身前的软穴早已接纳过无数根棒子,吞下拦江便轻车熟路收缩,试图汲取更多快意。拦江被另一个自己的暖穴吸着,男人的本能令他控制不住往前肏弄,被软肉推拒,又被软肉吸附,哑着声音答:“紧……呜……太紧了……”

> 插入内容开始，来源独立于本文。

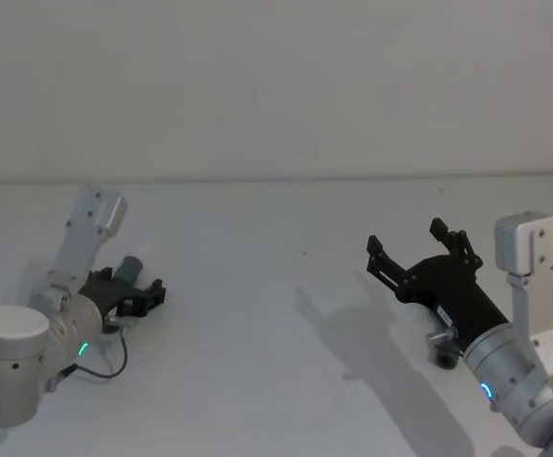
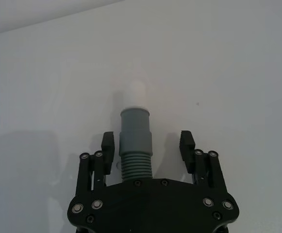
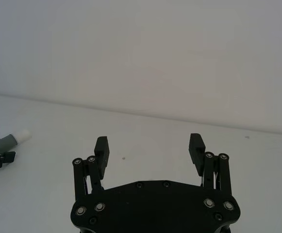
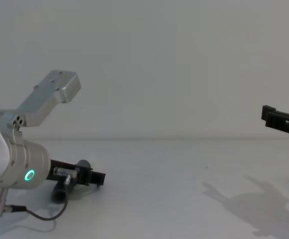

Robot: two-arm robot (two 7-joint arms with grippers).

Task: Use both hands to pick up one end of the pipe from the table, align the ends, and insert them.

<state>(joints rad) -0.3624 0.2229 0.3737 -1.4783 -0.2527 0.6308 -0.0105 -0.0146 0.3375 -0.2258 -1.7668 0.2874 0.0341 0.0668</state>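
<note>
nothing's been lifted yet, so it's early days. nearest the body, what looks like the plain grey piece (image 1: 444, 360) is left lying on the table (image 1: 257, 400), tucked under the right arm (image 1: 509, 371), untouched. a bit further out, the left gripper (image 2: 147, 141) is set wide open around the white-tipped piece (image 2: 135, 133), pads just beside it, not clamped. furthest out, the right gripper (image 3: 149, 144) is held spread and empty above the table. gripping, aligning and inserting are all left.
</note>
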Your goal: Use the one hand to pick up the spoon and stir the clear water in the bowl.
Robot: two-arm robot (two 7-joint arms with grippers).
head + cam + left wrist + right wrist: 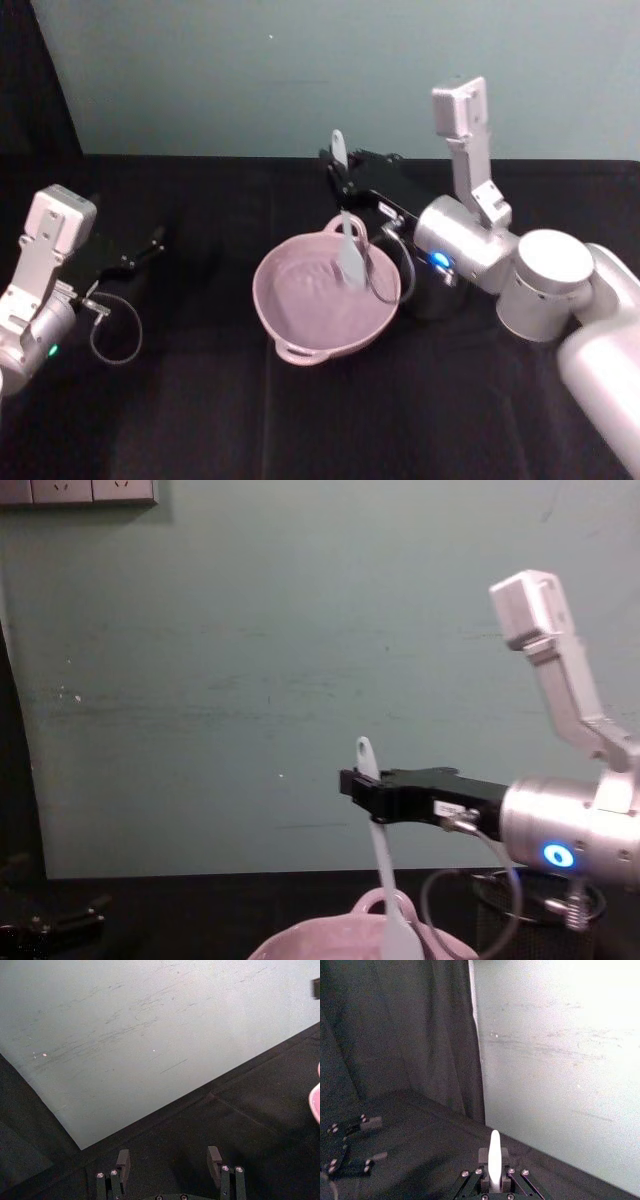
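spoon [350, 260] in bowl [266, 300], mesh cup [424, 298] right of bowl

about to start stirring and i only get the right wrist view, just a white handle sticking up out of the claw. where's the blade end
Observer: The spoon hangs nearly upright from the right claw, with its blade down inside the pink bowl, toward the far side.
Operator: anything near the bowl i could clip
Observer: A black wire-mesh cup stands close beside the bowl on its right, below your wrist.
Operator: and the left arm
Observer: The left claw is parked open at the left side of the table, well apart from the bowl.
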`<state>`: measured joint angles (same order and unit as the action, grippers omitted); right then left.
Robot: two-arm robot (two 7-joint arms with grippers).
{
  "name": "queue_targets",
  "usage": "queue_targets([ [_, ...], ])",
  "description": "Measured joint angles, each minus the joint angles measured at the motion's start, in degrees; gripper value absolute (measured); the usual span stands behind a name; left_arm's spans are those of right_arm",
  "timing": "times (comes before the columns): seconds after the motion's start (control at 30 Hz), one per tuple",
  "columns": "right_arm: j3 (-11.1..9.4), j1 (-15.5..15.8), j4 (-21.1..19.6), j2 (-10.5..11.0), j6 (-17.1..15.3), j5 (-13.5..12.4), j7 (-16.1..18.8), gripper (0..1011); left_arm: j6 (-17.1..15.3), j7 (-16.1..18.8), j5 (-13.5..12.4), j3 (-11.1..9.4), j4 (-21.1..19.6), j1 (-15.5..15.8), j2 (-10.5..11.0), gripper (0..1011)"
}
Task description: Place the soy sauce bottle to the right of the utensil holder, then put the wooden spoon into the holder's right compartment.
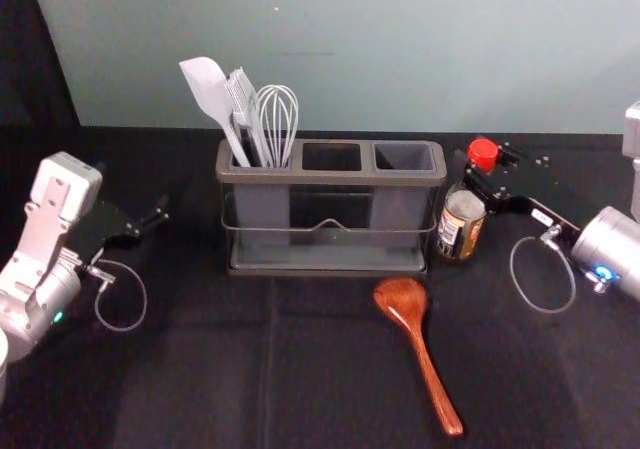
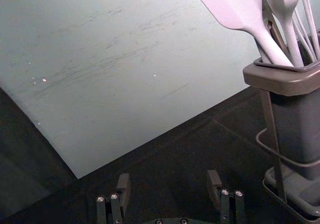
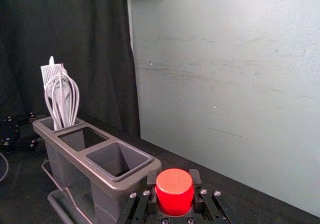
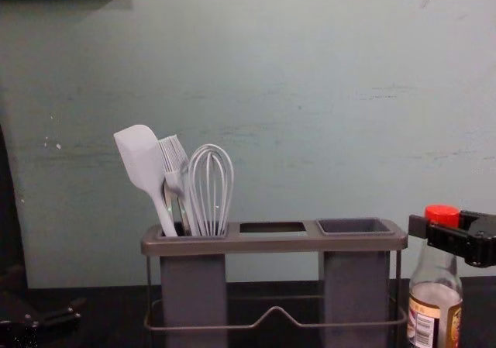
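At your far left, the left end effector (image 1: pixel 145 227) hangs parked over the black worktop (image 1: pixel 200 369), well apart from the holder; your left wrist view shows its two fingers (image 2: pixel 123 188) spread, with a gap between them.

Next, in the middle, you have the utensil holder (image 1: pixel 330 179), upright in its wire frame. Its left compartment carries, from left to right as you see them from the head, a pale spatula (image 1: pixel 210 91), a brush (image 1: pixel 243 99) and a whisk (image 1: pixel 278 117), all heads up. The middle compartment (image 1: pixel 332 156) and the right compartment (image 1: pixel 405 156) are open at the top.

In front of the holder's right part, the wooden spoon (image 1: pixel 412 319) lies on the worktop, its bowl near the holder and its handle running back toward you and off to the right.

Just beside the holder, on its right, is the soy sauce bottle (image 1: pixel 460 224), roughly upright, with a red cap (image 1: pixel 483 149). Your right end effector (image 1: pixel 480 169) reaches in from the right and pinches the bottle at its top, the cap sitting between the fingers in your right wrist view. You cannot tell whether the bottle's base touches the worktop.
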<state>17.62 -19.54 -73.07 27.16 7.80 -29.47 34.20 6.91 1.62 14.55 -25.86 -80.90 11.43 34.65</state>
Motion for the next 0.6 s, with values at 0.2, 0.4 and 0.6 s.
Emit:
queue_targets([
  [0.2,0.4,-0.2,0.3,-0.2,-0.1,0.2,0.1,382,0.0,0.0,0.0,0.0,0.0,0.0,0.0,1005],
  [0.4,0.2,-0.1,0.0,-0.2,-0.2,0.1,0.1,448,0.0,0.0,0.0,0.0,0.0,0.0,0.0,1005],
  [0.6,-0.7,0.6,-1.9,0.4,-0.2,-0.2,-0.6,683,0.0,0.0,0.0,0.0,0.0,0.0,0.0,1005],
])
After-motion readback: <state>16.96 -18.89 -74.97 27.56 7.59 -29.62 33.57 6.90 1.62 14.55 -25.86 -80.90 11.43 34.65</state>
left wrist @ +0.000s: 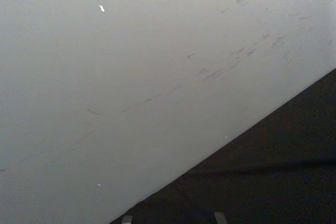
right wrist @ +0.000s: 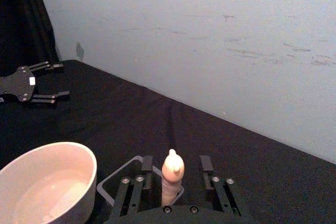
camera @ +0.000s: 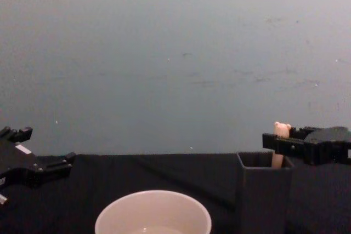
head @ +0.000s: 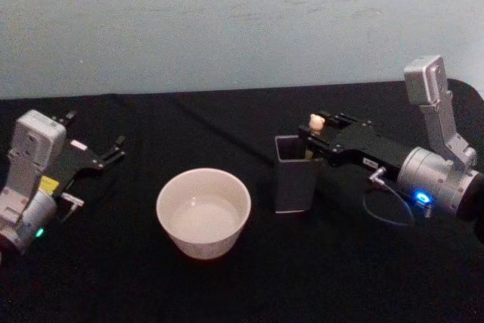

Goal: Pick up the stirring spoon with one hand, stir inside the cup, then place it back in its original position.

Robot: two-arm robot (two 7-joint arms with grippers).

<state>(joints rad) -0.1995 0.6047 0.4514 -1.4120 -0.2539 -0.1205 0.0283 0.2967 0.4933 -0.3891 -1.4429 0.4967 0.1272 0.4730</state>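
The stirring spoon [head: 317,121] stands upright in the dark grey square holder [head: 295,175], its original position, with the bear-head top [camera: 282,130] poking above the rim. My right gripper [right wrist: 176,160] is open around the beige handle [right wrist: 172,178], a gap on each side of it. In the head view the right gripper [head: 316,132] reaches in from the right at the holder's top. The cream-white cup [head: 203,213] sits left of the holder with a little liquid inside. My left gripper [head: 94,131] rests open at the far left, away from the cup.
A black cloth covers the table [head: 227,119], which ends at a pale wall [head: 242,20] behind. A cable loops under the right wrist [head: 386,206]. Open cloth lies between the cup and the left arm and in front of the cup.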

        旁人可听不出他弦外之意,又笑,只有青楼最浪荡的妓子才会吹说自己紧,祁真人的弟弟怎么这般淫贱?

        紫虚已分不出神去听他们在讲什么,他被自己肏了,正在被自己狠狠肏弄,这个认知令荒诞得让他不知该作何反应,可拦江少年肉棒亦是硬挺得不行,爽得他只得泄出声声淫叫。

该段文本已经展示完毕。